Let us know if this helps

zzhheloise commented 1 year ago

Thank you for your advice.

I actually have tried removing the folder /home/zzh/.cache/torch_extensions/py38_cu113 and running again several times before I asked your help. I am so sorry that this method does not solve the error I am faced with.

Best wishes!

palm2333 commented 1 year ago

I also get stuck here, have you solved it yet?

okhat commented 1 year ago

Try reducing the number of passages youre indexing? This code has been working for a long time so we should look into whether some of the dependencies have broken somehow

nstylia commented 1 year ago

I run into the same issue yesterday (regardless of number of passages) but removing py38_cu113 from .cache solved it for me.

I tested with small (10K) and large number of passages (.6M) and both worked fine. The issue appeared to originate by interrupting the process during an initial test run. This resulted in some IO hanging in the attempt to load the output files, which resulted in no errors even when debugging was turned on. Setup is RTX2080 on Ubuntu 20.04 LTS so quite comparable to past reported issues. I didn't have to re-do the conda environment but that might also help in some cases, or even trying the cpu only.

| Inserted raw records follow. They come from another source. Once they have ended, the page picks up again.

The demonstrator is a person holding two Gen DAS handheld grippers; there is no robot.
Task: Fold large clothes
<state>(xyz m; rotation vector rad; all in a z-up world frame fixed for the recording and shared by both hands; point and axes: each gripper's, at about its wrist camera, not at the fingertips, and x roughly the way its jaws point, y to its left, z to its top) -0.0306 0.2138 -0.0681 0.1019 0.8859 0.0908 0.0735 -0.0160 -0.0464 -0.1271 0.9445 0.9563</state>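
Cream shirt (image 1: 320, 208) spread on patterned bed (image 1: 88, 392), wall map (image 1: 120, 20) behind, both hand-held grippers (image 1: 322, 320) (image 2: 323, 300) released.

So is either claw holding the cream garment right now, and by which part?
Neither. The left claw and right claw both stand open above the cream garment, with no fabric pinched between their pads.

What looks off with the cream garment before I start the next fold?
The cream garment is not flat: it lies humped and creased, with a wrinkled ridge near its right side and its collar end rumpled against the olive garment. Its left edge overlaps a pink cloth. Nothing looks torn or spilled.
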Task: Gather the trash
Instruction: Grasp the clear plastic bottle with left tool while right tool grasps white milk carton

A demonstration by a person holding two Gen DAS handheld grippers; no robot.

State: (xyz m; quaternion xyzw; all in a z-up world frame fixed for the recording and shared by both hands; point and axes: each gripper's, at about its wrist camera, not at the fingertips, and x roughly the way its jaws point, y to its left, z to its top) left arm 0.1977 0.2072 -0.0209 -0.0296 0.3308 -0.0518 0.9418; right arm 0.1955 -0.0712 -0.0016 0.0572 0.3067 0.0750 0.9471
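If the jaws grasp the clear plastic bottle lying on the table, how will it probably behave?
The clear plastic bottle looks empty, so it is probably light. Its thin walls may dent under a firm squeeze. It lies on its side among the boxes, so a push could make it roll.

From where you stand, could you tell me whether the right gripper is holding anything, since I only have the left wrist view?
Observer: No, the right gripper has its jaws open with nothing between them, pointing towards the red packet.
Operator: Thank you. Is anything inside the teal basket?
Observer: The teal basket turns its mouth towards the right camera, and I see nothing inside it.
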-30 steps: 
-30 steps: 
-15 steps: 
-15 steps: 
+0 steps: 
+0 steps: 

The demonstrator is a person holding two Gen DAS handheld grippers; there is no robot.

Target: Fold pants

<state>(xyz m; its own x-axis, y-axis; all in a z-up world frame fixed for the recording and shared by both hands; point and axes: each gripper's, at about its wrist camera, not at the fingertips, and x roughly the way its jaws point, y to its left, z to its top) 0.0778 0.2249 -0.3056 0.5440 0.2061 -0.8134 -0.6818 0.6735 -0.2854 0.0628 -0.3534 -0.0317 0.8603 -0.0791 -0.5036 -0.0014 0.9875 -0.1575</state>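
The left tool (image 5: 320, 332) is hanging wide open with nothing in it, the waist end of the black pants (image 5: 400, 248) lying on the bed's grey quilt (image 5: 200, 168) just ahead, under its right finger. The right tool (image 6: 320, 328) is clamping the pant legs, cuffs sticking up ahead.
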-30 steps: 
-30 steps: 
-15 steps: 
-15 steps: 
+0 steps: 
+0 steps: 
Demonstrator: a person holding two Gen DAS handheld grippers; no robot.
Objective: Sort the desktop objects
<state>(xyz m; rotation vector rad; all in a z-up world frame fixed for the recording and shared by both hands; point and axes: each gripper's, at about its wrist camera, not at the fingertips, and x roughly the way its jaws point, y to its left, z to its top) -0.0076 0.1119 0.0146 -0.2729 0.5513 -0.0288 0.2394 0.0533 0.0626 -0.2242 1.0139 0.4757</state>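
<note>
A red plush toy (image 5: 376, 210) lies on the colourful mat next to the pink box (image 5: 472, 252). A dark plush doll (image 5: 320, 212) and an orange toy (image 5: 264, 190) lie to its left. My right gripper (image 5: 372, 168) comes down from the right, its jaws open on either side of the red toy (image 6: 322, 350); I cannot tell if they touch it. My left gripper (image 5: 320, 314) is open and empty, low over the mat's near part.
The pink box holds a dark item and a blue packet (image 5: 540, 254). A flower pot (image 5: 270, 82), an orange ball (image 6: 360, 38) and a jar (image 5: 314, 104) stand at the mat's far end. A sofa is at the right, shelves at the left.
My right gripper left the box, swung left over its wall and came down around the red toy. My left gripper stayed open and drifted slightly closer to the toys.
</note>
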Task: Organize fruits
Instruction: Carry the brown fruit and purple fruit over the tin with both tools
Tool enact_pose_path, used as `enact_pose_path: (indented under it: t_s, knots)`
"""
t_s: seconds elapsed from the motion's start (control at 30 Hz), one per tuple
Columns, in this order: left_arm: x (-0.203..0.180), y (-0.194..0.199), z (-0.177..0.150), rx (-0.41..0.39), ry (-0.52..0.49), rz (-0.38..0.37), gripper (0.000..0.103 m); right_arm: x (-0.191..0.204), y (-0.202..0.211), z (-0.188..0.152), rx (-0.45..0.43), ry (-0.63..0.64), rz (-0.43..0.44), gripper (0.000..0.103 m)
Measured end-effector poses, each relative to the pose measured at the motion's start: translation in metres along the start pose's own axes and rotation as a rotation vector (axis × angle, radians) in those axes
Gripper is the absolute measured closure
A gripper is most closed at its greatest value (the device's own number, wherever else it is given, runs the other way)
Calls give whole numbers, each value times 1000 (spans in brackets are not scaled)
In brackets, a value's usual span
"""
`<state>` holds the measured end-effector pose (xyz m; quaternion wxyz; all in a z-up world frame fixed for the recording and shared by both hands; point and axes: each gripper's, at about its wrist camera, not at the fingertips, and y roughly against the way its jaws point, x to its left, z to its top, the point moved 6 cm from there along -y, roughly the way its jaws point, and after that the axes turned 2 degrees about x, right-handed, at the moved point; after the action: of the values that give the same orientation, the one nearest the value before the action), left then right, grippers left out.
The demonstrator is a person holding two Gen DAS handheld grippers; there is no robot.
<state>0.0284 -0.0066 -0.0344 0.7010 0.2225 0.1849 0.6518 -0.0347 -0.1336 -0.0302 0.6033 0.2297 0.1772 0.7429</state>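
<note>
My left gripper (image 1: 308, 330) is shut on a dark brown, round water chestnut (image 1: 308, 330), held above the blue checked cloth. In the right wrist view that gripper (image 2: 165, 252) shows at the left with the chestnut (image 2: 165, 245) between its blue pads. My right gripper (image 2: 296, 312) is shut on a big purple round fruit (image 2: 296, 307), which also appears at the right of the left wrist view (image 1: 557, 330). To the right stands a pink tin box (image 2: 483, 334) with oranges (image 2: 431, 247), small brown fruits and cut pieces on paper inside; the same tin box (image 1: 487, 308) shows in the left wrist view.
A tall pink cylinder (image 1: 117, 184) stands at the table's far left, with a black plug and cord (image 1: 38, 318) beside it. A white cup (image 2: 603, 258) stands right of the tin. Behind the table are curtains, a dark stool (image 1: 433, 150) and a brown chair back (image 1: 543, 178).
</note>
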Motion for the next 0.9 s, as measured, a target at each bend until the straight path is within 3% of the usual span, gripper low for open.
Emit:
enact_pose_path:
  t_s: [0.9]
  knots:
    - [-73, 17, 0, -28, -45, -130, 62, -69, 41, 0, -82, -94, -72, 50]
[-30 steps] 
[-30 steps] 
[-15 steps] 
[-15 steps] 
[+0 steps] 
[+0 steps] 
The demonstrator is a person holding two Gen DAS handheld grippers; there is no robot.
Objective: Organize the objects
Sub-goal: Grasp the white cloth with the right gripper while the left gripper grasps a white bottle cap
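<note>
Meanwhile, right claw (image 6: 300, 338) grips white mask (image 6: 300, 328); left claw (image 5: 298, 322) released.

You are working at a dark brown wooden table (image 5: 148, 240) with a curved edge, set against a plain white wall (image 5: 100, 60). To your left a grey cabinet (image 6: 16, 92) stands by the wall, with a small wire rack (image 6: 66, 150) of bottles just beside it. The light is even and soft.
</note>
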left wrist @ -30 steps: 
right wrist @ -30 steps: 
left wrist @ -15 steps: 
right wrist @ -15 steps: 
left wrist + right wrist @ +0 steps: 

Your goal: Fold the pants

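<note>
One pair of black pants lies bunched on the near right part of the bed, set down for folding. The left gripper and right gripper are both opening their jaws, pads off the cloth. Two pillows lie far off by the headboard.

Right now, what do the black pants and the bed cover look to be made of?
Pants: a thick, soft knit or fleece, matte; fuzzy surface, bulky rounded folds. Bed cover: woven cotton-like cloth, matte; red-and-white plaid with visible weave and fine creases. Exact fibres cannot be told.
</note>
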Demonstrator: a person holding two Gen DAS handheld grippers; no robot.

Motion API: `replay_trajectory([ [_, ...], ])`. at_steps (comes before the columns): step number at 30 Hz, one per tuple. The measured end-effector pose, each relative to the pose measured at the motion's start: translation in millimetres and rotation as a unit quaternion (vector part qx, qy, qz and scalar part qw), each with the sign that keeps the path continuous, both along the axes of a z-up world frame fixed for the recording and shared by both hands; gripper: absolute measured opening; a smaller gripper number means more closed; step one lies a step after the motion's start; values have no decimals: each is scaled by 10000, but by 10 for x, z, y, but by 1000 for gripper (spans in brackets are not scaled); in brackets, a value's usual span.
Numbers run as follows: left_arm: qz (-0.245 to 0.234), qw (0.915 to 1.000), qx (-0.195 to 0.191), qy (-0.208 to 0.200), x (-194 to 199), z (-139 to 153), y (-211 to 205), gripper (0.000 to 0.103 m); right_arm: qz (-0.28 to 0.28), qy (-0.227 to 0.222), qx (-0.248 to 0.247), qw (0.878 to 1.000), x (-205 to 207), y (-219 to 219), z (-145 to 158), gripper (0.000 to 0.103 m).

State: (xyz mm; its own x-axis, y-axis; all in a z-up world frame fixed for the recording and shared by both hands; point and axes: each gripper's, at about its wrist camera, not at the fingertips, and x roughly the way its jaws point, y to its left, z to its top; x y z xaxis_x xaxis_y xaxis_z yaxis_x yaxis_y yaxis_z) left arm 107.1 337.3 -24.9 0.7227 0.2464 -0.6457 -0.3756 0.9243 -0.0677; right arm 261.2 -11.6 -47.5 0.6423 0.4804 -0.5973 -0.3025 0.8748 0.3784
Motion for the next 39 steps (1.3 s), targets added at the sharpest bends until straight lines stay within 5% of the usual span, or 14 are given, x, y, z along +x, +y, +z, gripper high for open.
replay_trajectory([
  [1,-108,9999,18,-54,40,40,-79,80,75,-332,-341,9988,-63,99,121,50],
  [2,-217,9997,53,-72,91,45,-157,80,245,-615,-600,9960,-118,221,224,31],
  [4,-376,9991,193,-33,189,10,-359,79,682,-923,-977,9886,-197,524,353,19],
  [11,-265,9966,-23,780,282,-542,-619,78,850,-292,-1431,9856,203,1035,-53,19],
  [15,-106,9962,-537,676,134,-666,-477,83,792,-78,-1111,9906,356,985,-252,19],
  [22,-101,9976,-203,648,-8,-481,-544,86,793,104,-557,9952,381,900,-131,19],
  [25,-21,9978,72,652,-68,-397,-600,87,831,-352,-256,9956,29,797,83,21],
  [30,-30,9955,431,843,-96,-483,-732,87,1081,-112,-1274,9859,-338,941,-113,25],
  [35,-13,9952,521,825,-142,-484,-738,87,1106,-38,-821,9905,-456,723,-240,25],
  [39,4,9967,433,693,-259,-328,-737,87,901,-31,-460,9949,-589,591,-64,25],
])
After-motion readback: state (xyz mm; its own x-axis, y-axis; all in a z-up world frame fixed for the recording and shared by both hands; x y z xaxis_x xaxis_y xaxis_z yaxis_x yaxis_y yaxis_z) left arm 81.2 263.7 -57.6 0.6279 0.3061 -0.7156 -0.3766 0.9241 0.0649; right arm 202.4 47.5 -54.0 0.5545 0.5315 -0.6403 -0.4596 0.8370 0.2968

zt991211 commented 1 year ago

Try reducing the number of passages youre indexing? This code has been working for a long time so we should look into whether some of the dependencies have broken somehow

I also faced this problem and have tried to remove the torch_extensions, but still got stuck here. Do you have any solutions? Best Wishes!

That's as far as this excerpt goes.